24 Dezembro 2022      09:52

Está aqui

A salamandra

Olhando fixamente para o céu cinzento, o homem de cara fechada, sentado em cima de um tronco de azinho, sabia já que a chuva ia voltar.

Essa certeza deixava-o com sentimentos diferentes. Por um lado, inundava-o uma felicidade muito grande que lhe assegurava a água a alimentar as terras e as barragens e ribeiras cheias. Por outro lado, os perigos que a água trazia consigo assustava-o e pensava que, em demasia talvez causasse os estragos que vira, pela televisão, na grande cidade de Lisboa.

Só tinha estado uma vez em Lisboa. Não era para ele a vida nas grandes cidades, estava acostumado a ver o verde das serras e dos vales. Na única vez que fora a Lisboa, não fora por passeio ou por vontade própria. Tinha ido ao hospital grande, esses para onde nós levam quando as coisas são graves e precisamos ser vistos e passar lá uma boa temporada.
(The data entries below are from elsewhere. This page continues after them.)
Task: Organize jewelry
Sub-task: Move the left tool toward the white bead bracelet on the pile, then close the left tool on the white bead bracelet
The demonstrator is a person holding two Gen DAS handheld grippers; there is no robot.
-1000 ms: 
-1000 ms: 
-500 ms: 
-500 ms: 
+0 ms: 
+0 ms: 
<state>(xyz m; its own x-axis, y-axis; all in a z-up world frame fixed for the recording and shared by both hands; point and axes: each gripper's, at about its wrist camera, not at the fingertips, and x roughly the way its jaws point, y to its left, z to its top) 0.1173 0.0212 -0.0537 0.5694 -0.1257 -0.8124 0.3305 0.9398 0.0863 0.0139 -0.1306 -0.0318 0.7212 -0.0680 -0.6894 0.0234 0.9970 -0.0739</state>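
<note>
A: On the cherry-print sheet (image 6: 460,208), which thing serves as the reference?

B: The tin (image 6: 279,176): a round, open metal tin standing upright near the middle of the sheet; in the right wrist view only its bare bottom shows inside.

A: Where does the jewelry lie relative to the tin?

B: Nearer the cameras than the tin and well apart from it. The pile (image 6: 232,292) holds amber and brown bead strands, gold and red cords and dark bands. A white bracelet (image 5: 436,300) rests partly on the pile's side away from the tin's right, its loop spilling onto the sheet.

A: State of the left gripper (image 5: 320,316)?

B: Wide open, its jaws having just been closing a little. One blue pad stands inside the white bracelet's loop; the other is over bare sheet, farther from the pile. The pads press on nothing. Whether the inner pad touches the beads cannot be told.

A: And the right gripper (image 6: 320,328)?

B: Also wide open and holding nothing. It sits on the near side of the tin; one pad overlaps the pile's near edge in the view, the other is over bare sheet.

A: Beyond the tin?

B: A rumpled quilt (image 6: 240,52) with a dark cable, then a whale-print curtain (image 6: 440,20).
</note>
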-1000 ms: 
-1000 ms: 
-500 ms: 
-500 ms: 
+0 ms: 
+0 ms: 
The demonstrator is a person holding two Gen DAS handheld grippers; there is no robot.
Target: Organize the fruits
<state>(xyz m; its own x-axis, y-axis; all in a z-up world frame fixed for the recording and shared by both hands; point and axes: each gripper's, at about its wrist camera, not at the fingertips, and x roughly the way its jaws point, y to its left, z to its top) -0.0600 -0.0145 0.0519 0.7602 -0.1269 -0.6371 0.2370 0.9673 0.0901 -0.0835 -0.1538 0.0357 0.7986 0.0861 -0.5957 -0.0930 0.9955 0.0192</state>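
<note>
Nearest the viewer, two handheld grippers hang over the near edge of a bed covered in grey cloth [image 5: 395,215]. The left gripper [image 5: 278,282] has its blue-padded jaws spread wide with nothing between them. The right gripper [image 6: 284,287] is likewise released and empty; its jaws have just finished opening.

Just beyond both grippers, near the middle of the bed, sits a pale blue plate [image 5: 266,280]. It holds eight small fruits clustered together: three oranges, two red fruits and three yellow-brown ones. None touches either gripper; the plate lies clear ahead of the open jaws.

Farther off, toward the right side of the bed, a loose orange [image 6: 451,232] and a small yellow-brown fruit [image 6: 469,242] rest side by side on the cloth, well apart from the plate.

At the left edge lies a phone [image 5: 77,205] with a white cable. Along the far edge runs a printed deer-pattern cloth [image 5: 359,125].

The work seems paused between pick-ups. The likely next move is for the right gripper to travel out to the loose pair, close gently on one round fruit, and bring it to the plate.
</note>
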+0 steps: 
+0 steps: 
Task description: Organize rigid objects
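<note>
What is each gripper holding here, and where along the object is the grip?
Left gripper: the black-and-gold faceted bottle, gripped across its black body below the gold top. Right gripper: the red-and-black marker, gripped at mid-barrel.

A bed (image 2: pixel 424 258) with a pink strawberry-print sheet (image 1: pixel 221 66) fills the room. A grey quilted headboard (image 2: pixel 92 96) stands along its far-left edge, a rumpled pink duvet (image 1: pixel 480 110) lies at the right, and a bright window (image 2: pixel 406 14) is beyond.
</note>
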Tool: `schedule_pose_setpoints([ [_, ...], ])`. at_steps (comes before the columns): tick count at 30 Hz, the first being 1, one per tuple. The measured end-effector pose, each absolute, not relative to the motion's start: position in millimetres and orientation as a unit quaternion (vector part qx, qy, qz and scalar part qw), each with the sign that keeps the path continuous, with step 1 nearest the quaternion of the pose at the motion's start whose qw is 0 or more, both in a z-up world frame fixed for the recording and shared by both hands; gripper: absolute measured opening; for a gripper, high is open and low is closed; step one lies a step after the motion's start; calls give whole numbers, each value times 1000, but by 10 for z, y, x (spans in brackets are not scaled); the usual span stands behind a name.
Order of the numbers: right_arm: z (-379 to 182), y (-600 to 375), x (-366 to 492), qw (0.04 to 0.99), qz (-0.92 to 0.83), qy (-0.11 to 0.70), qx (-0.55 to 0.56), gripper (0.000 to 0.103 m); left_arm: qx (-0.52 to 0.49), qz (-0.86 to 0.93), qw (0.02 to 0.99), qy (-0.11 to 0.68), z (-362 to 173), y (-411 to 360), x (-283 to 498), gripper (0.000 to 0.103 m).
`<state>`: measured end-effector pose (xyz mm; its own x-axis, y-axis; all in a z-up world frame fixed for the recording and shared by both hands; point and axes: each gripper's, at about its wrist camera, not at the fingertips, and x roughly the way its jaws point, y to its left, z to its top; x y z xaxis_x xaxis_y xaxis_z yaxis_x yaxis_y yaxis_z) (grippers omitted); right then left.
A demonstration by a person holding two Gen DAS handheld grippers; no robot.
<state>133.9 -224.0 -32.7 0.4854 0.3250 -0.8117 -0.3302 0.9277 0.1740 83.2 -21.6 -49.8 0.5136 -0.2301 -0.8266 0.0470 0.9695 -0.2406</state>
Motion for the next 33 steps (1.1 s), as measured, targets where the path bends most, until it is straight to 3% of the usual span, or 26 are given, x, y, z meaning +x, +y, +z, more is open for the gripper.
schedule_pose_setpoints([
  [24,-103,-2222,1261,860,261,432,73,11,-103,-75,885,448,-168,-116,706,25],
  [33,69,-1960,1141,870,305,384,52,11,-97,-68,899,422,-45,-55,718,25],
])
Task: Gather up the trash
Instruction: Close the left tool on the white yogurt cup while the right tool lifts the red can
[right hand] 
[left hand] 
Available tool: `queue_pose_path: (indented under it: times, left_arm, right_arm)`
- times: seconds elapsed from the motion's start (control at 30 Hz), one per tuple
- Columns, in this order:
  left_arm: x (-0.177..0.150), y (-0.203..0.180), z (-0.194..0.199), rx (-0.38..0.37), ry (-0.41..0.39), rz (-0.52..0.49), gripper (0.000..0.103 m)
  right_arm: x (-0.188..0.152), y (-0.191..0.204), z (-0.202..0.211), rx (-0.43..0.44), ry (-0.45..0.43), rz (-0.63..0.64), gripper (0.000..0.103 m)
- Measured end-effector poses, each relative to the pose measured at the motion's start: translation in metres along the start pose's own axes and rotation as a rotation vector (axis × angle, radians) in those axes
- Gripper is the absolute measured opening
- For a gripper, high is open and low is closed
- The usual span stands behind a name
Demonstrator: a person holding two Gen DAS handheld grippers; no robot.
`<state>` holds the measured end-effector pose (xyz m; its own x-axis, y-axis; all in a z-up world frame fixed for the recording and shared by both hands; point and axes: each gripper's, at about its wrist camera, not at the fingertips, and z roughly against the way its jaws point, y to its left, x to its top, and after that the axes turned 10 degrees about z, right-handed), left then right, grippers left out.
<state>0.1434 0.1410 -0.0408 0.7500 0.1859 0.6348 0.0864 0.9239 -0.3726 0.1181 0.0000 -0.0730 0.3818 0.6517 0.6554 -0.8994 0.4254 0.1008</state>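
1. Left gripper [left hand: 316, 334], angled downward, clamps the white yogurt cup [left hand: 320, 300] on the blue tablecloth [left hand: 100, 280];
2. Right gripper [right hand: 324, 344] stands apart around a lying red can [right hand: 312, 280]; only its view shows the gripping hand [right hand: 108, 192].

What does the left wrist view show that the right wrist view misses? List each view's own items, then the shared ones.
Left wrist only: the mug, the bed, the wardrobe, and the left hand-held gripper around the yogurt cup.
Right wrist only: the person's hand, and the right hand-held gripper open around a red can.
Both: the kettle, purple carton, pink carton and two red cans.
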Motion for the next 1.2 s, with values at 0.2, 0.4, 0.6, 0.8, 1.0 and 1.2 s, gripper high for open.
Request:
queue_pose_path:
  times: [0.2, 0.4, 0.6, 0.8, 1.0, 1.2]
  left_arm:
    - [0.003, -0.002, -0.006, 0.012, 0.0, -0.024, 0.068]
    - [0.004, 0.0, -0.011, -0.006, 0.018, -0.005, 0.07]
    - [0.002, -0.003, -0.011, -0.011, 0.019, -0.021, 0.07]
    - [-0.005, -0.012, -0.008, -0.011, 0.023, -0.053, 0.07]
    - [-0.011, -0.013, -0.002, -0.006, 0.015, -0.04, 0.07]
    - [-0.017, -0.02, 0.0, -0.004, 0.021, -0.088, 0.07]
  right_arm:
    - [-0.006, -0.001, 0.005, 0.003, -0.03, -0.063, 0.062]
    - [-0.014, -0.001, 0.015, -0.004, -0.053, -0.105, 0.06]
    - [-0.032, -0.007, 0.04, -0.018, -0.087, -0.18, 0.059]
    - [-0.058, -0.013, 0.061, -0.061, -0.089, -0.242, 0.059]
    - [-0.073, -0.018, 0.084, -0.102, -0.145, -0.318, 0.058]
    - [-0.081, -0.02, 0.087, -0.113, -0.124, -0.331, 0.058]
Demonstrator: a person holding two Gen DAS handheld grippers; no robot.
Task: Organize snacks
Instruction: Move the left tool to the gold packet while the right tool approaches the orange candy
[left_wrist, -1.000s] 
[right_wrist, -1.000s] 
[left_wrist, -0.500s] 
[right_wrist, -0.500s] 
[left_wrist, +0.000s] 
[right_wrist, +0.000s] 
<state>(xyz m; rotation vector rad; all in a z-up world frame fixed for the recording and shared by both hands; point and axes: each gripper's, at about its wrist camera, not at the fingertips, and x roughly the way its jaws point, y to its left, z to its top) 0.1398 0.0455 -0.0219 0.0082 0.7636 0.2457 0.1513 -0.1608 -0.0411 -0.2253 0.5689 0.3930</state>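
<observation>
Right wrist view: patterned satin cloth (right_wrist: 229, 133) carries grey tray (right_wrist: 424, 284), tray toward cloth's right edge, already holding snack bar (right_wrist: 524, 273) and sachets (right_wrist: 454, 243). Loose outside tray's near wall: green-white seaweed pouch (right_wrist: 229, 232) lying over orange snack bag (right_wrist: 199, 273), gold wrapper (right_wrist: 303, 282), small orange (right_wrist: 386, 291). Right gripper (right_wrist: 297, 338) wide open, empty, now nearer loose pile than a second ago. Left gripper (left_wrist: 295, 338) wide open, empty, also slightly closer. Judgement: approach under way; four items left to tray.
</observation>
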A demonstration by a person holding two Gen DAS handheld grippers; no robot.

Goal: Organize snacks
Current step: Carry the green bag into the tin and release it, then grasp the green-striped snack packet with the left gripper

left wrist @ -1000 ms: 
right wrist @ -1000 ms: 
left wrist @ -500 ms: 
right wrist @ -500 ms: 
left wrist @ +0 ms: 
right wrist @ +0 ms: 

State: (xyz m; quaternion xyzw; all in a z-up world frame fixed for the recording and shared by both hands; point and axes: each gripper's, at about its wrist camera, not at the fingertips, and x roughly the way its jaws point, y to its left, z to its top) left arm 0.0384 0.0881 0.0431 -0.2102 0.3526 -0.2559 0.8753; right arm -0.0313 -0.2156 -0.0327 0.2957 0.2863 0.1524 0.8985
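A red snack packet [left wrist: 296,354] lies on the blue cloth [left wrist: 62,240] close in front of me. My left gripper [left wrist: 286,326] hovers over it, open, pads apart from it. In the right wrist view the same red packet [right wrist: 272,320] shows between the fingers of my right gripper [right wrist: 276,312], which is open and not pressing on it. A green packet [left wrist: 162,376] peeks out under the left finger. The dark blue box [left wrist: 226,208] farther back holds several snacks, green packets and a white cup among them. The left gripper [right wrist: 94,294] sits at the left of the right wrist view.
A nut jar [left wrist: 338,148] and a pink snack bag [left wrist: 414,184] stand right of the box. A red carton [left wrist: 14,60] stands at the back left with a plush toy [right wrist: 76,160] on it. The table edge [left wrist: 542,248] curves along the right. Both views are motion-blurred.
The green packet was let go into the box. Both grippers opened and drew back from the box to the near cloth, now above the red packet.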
Ninguém quer ir a Lisboa, para ir ao hospital. Corre, entre todos, que quem vai a Lisboa internado, será uma sorte de lá voltar com a saúde recuperada. Nem a Beja nós gostamos de ir ao hospital. O homem, tal como as mulheres e os outros seus pares, querem distância dos médicos, por muito que gostem dele. Para quem nunca precisou de médicos, ter de recorrer a eles, tornava-se um fardo e uma aventura inesperada cujo desfecho era inesperado.

Para este homem que se sentava no tronco de azinho, aquilo que lhe importava e que lhe ocupava o pensamento, além dos médicos, da grande cidade, das serras e dos vales, era mesmo a direção do vento e das nuvens. Saber se a chuva vinha na direção do seu monte, tão frágil como o seu corpo, fruto da idade, era a sua prioridade.

Se assim fosse e porque era altura das festas de Natal, era importante que enchesse os cantos da casa do fogo com madeiros de lenha de urze, azinho e medronheiro. A salamandra que deles se alimentava e trazia o calor ao pequeno espaço onde ele e a sua mulher viviam, precisava de lenha seca para se aquecer.

E aí com o Natal à porta, viriam os filhos e os netos, enchendo a casa, como acontecia todos os anos, pelo menos uma vez. Eram cada vez menos as vezes mas esta era a altura em que todos se juntavam, à volta da salamandra. Muito melhor que a lareira, a salamandra tinha o mesmo encanto visual, mostrando a força das chamas, sem que o fumo invadisse os espaços vazios da casa.

Desviando os olhos do céu e do monte, atraído pelo som do apito do homem das mercearias, levantou-se em direção à casa, carregando uns lenhos debaixo do traço, acompanhado pelo cão e por uma salamandra de feitio diferente que, secretamente o seguia a cada movimento.

Pouco depois, o céu abriu-se despejando a água guardada há mais de seis meses.